Reproduce word for word the lines of the listing from the first one through the one with "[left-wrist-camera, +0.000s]", omitting every picture.
Start of Block
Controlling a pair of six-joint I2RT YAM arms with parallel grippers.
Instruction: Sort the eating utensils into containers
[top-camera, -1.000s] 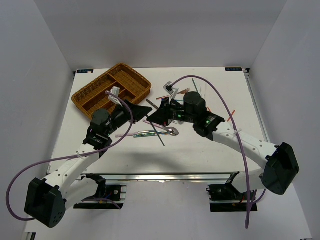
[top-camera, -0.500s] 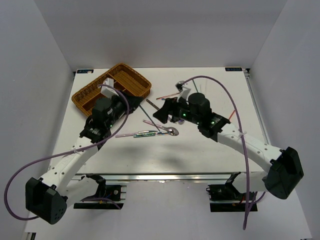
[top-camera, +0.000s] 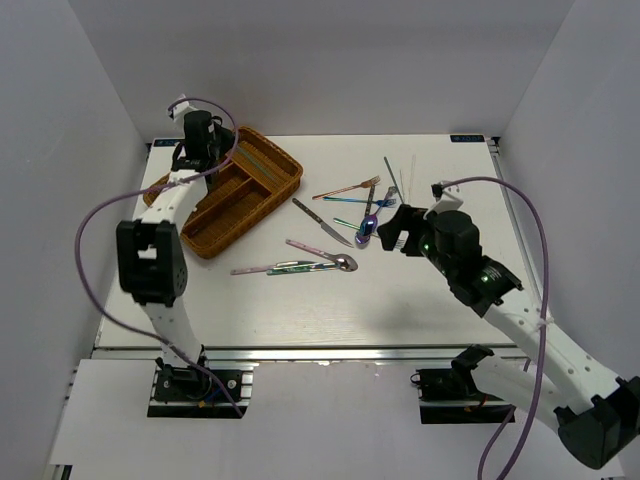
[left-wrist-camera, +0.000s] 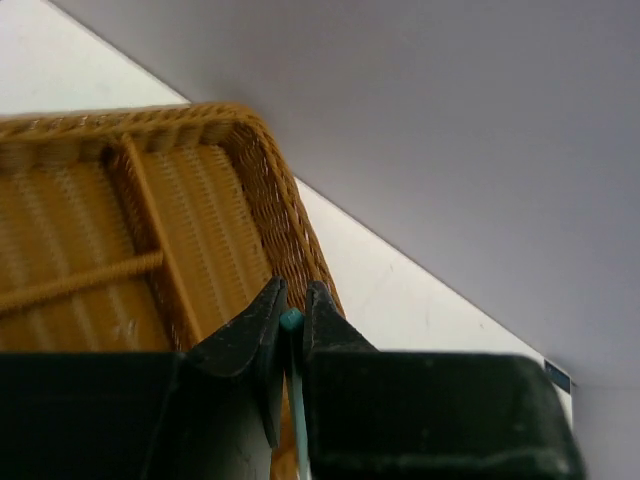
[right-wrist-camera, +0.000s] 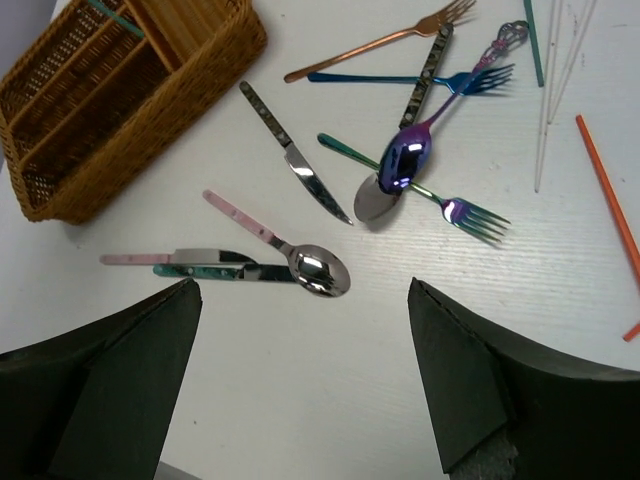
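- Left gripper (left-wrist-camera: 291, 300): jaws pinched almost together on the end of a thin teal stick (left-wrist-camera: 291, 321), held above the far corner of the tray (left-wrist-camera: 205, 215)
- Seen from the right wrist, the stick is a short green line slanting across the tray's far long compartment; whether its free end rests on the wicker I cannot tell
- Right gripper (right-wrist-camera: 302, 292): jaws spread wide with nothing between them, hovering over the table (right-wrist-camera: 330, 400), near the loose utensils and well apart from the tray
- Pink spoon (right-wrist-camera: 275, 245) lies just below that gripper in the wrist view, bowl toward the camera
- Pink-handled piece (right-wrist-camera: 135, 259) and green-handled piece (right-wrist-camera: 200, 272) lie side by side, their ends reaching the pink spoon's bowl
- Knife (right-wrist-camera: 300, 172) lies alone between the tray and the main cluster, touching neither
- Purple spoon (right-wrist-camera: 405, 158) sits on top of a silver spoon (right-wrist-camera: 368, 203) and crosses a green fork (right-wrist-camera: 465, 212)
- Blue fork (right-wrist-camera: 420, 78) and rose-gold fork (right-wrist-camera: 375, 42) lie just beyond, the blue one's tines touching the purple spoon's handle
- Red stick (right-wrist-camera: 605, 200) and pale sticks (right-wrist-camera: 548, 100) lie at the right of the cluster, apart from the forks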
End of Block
[Completed task]:
Controlling a pair of six-joint I2RT YAM arms with parallel grippers.
Instruction: Sort the eating utensils into containers
[top-camera, -1.000s] 
[top-camera, -0.500s] 
[top-camera, +0.000s] 
[left-wrist-camera, +0.000s] 

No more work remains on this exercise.